▶ _Available data_:

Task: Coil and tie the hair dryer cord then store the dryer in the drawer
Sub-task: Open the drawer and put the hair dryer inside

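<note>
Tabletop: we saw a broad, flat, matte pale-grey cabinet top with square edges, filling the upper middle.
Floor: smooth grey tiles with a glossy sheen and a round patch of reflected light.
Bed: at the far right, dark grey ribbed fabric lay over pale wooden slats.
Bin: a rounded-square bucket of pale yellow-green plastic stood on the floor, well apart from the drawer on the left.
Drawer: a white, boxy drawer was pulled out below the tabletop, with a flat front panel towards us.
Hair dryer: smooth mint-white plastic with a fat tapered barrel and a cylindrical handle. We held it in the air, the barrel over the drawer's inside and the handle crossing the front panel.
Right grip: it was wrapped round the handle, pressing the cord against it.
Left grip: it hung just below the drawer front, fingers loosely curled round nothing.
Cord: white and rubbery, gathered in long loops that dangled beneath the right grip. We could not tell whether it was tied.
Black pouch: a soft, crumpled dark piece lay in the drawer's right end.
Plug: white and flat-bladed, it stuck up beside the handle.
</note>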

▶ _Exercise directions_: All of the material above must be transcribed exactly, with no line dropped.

▶ _Problem solution_:
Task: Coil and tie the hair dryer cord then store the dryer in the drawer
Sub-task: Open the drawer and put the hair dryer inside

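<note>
Tabletop: we saw a broad, flat, matte pale-grey cabinet top with square edges, filling the upper middle.
Floor: smooth grey tiles with a glossy sheen and a round patch of reflected light.
Bed: at the far right, dark grey ribbed fabric lay over pale wooden slats.
Bin: a rounded-square bucket of pale yellow-green plastic stood on the floor, well apart from the drawer on the left.
Drawer: a white, boxy drawer was pulled out below the tabletop, with a flat front panel towards us.
Hair dryer: smooth mint-white plastic with a fat tapered barrel and a cylindrical handle. We held it in the air, the barrel over the drawer's inside and the handle crossing the front panel.
Right grip: it was wrapped round the handle, pressing the cord against it.
Left grip: it hung just below the drawer front, fingers loosely curled round nothing.
Cord: white and rubbery, gathered in long loops that dangled beneath the right grip. We could not tell whether it was tied.
Black pouch: a soft, crumpled dark piece lay in the drawer's right end.
Plug: white and flat-bladed, it stuck up beside the handle.
</note>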

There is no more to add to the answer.